> WHAT YOU WILL DO
Look through the records below for the line with "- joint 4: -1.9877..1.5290" and the line with "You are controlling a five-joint", then return those lines and all lines between, exactly.

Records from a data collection
==============================

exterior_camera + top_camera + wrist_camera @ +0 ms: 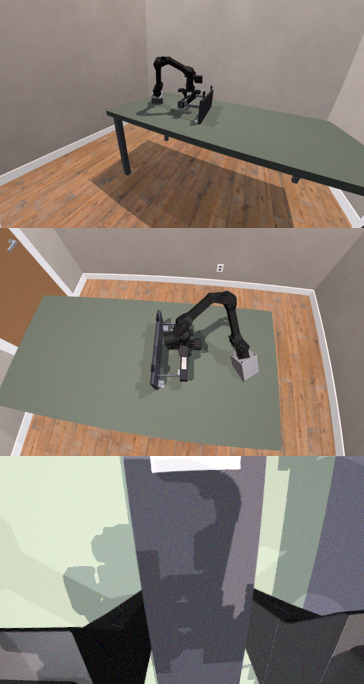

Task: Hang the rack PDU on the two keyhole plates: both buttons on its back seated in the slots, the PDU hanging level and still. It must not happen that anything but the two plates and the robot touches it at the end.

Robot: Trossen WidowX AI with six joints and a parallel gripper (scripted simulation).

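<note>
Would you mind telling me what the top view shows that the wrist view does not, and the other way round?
Only the top view shows the whole arm on its grey pedestal, the upright panel with a thin rod reaching toward the PDU, the door and the wall socket.

Only the wrist view shows, close up, the dark fingers either side of the PDU's grey body.

Both show the PDU with its white label over the green table.

1. You have one arm (206,305), mounted on one grey pedestal (248,368).
2. You have one rack PDU (184,367).
3. One upright panel (156,348); two rods (167,375) reach from it toward the PDU.
4. One table (80,362); one door (18,289); one wall outlet (220,267).
</note>
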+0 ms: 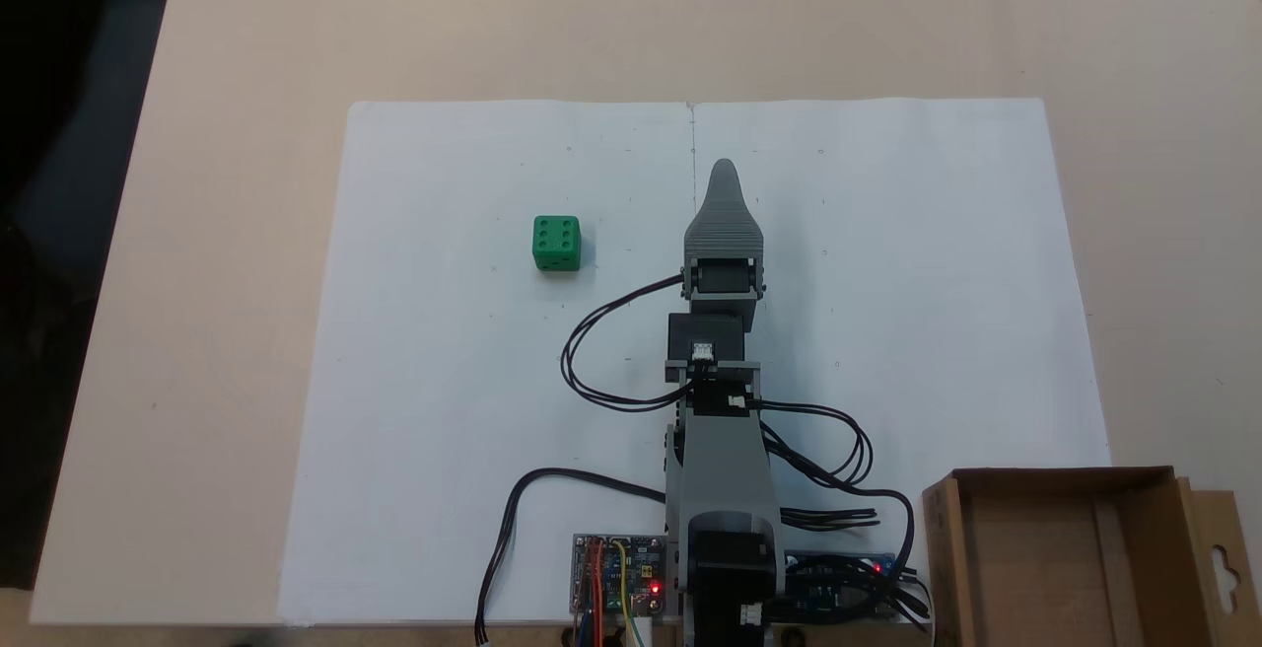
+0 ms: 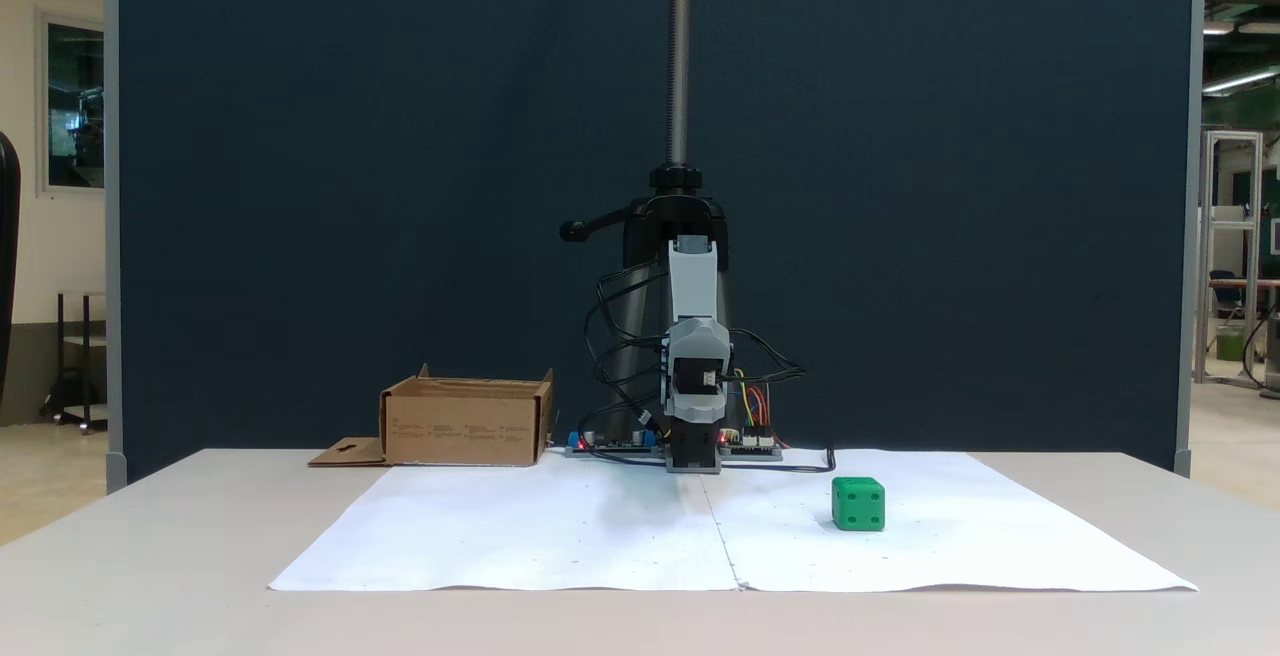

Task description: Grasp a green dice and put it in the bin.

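The green dice (image 1: 556, 243) rests on the white paper, six pips up, to the left of the arm in a fixed view; from the front the green dice (image 2: 858, 504) lies right of the arm. My gripper (image 1: 725, 174) points away from the base along the paper's middle seam, well apart from the dice. Only its upper grey jaw shows, so its state is hidden. Nothing is seen in it. The brown cardboard bin (image 1: 1025, 568) stands by the base at the lower right, flap with hang-hole outward, and looks empty. The bin (image 2: 465, 426) appears at the back left from the front.
Two white paper sheets (image 1: 473, 381) cover the table's middle. Circuit boards (image 1: 616, 573) and looping black cables (image 1: 592, 371) crowd the arm's base. A tripod pole (image 2: 680, 56) rises behind the arm before a dark blue partition.
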Action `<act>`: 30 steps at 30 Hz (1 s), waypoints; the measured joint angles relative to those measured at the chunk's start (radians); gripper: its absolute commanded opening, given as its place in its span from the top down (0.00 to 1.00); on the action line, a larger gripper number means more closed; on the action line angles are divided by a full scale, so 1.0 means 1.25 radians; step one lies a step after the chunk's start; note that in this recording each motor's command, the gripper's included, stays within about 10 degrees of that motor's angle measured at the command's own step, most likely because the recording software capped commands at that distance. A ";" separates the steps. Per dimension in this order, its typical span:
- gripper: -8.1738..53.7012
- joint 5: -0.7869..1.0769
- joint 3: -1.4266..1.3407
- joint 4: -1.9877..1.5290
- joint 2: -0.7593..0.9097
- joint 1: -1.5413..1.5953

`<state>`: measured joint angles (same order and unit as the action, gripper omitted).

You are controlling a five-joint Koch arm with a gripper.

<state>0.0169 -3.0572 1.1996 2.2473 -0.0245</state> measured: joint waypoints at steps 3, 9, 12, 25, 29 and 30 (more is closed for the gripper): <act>0.13 0.000 0.000 0.000 0.000 0.059; 0.13 0.000 0.000 0.000 0.000 0.069; 0.13 0.000 0.000 -0.001 0.000 0.069; 0.13 0.000 0.000 0.000 0.000 0.069; 0.14 0.000 0.000 -0.001 0.000 0.066; 0.13 0.000 0.000 -0.001 -0.001 0.066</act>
<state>0.0169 -3.0572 1.1980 2.2457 0.0583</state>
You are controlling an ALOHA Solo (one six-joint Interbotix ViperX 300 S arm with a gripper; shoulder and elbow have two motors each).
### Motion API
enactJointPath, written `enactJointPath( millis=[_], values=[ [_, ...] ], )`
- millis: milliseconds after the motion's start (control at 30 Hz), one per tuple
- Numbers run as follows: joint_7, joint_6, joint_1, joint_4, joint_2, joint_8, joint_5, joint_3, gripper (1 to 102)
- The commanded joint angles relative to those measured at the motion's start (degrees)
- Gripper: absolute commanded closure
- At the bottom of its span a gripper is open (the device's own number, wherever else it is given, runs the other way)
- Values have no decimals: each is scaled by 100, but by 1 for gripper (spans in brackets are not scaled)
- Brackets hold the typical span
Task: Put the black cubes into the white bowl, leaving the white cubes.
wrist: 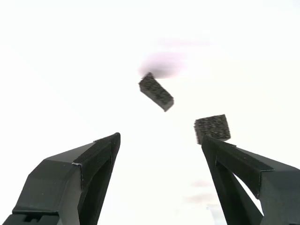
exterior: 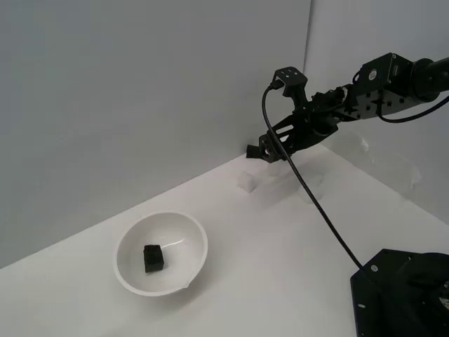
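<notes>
The white bowl (exterior: 163, 253) stands on the white table at the exterior view's left, with one black cube (exterior: 153, 258) inside it. My gripper (exterior: 265, 151) hangs open and empty above the table's far edge, near the wall. In the wrist view, the gripper (wrist: 161, 138) is open with two black cubes lying ahead of it on the white surface. One black cube (wrist: 156, 92) lies tilted and farther off between the fingers. The other black cube (wrist: 212, 127) lies just past one fingertip (wrist: 211, 140). A white cube (exterior: 248, 184) shows faintly on the table below the gripper.
The grey wall runs along the table's far edge right behind the gripper. The arm's black base (exterior: 403, 295) stands at the exterior view's lower right, and its black cable (exterior: 323, 214) hangs across the table from the wrist.
</notes>
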Motion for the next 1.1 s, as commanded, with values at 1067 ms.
enactJointPath(
  millis=[1067],
  values=[
    [-272, -9, 729, -510, -958, 272, -571, -923, 43]
  ],
)
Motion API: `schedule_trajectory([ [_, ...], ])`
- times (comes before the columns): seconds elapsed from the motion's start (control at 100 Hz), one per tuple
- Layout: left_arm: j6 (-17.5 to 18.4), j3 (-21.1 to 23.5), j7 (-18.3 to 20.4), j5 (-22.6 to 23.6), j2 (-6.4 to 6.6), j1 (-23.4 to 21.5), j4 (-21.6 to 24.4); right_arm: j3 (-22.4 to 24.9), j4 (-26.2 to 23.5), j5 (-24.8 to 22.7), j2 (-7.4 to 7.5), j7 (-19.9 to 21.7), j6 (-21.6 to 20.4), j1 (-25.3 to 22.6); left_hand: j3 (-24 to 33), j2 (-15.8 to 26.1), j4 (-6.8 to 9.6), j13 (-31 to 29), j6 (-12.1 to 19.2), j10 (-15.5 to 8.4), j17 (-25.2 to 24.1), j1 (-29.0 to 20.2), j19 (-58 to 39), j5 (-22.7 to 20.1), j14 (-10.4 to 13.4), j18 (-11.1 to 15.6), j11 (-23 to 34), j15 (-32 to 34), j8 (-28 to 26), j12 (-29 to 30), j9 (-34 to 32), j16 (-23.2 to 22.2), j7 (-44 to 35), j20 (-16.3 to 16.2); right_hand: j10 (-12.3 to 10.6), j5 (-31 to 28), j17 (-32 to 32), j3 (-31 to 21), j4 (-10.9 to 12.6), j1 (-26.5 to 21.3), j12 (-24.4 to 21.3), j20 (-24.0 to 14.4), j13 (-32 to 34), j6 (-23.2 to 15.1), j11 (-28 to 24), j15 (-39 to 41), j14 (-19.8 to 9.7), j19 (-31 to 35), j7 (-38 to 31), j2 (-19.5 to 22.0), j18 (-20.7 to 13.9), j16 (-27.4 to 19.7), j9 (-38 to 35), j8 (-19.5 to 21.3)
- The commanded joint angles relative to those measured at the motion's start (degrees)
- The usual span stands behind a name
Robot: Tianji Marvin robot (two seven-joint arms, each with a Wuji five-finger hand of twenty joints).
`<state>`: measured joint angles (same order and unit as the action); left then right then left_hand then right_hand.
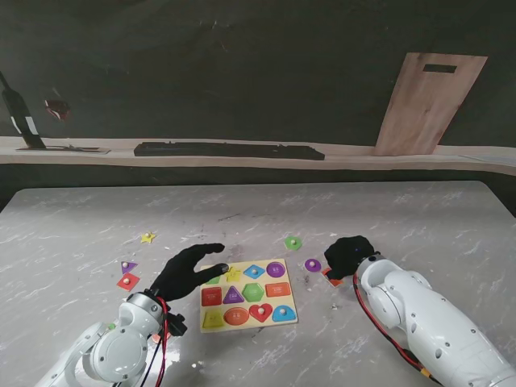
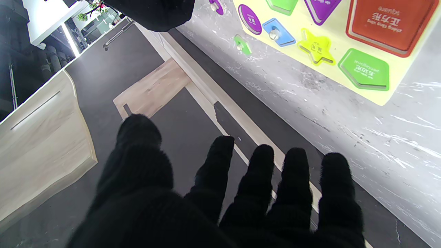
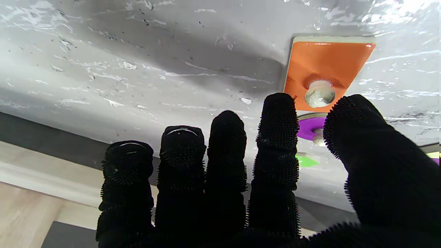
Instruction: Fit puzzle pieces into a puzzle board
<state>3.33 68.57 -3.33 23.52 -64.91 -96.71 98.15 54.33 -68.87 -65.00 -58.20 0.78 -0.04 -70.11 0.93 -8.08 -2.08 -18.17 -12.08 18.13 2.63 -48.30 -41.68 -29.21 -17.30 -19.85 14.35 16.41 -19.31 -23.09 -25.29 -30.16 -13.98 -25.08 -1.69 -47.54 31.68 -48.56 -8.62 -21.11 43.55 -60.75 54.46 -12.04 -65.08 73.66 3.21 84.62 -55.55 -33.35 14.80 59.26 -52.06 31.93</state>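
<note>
1. While the left hand [image 1: 187, 270] hovered lower centre-left of the stand view, fingers spread and holding nothing, its tips reached the puzzle board [image 1: 247, 321]; loose pieces lay at mid-left: a yellow star [image 1: 147, 238], a purple piece [image 1: 128, 266], a red piece [image 1: 127, 281].
2. The board sat lower centre, mostly filled.
3. Right of it lay a green piece [image 1: 293, 242] and a purple round piece [image 1: 313, 264]; the right hand [image 1: 348, 256], fingers extended and gripping nothing, hung over an orange piece [image 3: 327, 70].
</note>
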Motion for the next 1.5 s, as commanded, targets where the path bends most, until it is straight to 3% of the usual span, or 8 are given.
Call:
schedule_trajectory([
  [0.0,-0.1,-0.1,0.0,-0.1,-0.05,-0.1,0.0,-0.2,-0.3,-0.2,0.13,0.2,0.0,-0.5,-1.8,1.7,0.65,0.6,1.6,-1.0,-0.8,-0.2,-0.3,-0.2,2.5,-0.5,-0.8,-0.8,0.1,0.7,-0.4,0.5,0.9,-0.5,0.9,-1.5,0.8,-1.1,-1.9,-1.4,0.8,-1.5,1.9,-1.5,-0.7,2.2,0.9,2.9,-2.1,-1.1,1.9,0.7,-1.7,-0.8],
  [0.23,-0.1,-0.2,0.1,-0.2,-0.03,0.0,0.0,-0.4,0.2,0.3,0.13,0.3,0.1,-0.7,-1.7,1.7,0.65,0.6,1.6,-1.0,-0.8,-0.2,-0.3,-0.2,2.5,-0.5,-0.8,-0.8,0.2,0.8,-0.4,0.5,1.0,-0.5,0.8,-1.7,1.0,-1.1,-2.0,-1.9,0.8,-1.5,2.0,-2.1,-0.7,2.2,0.8,2.9,-2.7,-1.0,1.9,0.7,-2.0,-1.1],
  [0.39,-0.2,-0.2,0.2,-0.2,-0.02,0.0,-0.1,-1.0,0.9,1.4,0.11,0.9,0.0,-0.4,-1.8,1.7,0.65,0.6,1.6,-1.0,-0.9,-0.2,-0.3,-0.2,2.5,-0.6,-0.8,-0.8,0.2,0.8,-0.4,0.5,0.9,-0.5,0.5,-1.3,1.1,-2.7,-2.6,-6.0,0.6,-1.5,2.3,-3.5,-0.6,2.1,1.0,2.9,-5.8,-1.1,1.9,0.4,-2.6,-3.7],
  [0.71,-0.2,-0.2,0.1,-0.1,-0.03,0.0,-0.1,0.6,-0.4,2.7,0.10,3.1,-1.1,-1.6,-1.8,1.8,0.65,0.7,1.5,-1.0,-0.9,-0.3,-0.3,-0.2,2.5,-0.6,-0.9,-0.8,0.2,0.8,-0.3,0.5,1.0,-0.4,1.9,-2.0,1.1,-8.0,-3.2,-10.7,-0.8,-1.4,2.4,-0.7,0.6,1.7,1.4,2.9,-5.3,-3.7,1.9,0.2,-3.4,-6.3],
  [1.17,-0.3,-0.2,0.2,-0.2,-0.01,0.1,-0.1,3.9,-5.0,-0.8,-0.29,-5.9,-8.3,-4.7,-1.8,1.7,0.63,0.6,1.6,-1.1,-0.8,-0.2,-0.3,-0.2,2.5,-0.5,-0.8,-0.8,0.2,0.8,-0.4,0.5,0.9,-0.4,0.8,-2.6,2.2,-9.9,-3.2,-9.6,-2.5,-1.1,3.2,-3.2,0.4,1.1,0.8,2.7,-5.4,-5.8,1.4,-0.4,-3.9,-7.5],
  [1.49,-0.2,-0.2,0.4,-0.3,0.01,0.1,-0.2,-1.0,-5.2,-0.8,-0.46,-9.8,-15.6,-1.2,-1.8,1.7,0.64,0.6,1.6,-1.1,-0.8,-0.2,-0.3,-0.3,2.5,-0.5,-0.8,-0.8,0.2,0.8,-0.4,0.5,0.9,-0.5,0.2,-3.2,3.4,-11.6,-2.3,-8.6,-2.7,-0.9,4.0,-4.0,-0.1,1.5,-0.4,2.8,-6.2,-7.8,0.5,-0.1,-4.4,-7.7],
])
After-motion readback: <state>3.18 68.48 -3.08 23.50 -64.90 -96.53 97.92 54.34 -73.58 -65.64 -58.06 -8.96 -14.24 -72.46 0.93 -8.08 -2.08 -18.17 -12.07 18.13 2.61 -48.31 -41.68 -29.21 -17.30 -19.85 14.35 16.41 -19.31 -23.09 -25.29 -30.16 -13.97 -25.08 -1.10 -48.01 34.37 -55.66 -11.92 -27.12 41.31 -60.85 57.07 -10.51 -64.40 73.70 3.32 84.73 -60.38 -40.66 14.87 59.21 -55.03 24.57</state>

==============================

> OUTPUT FOR THIS TASK
- joint 4: -1.9877..1.5290
- joint 2: -0.7593..0.9097
- joint 1: -1.5413..1.5953

`<state>`: measured joint angles (same order and unit as the action, gripper omitted).

You are controlling a five-joint Koch arm with a gripper.

Reply complete, and nothing else is required.